What follows is a listing to be transcribed exactly.

※

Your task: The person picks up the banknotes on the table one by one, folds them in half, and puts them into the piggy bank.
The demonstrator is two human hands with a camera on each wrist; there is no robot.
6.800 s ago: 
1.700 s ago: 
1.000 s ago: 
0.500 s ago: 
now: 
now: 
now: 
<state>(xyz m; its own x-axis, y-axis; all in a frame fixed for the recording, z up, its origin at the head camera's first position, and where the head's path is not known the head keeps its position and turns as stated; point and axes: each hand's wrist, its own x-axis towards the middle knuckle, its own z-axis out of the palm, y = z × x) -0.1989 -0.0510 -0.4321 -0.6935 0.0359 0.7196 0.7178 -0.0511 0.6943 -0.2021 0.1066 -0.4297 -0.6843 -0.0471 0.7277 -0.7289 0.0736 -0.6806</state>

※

FINISHED TASK:
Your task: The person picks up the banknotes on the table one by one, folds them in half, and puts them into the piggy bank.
The demonstrator is two human hands with a camera on each wrist; there is no robot.
6.800 s ago: 
1.700 s ago: 
1.000 s ago: 
0.500 s ago: 
now: 
now: 
now: 
<state>(xyz m; its own x-axis, y-axis; all in a frame fixed for the recording, z up, its origin at the head camera's first position, and where the head's path is not known the head keeps its position and turns as stated; point and axes: each hand's wrist, its own x-axis towards the middle knuckle, its own z-axis out of the palm, y = z × x) -0.1989 -0.0510 -0.4321 -0.6935 0.0359 0.7196 0.7178 -0.0511 0.6943 -0.2021 0.1066 -0.4297 -0.6843 -0.0471 0.7277 -0.7289 0.0736 -0.6806</state>

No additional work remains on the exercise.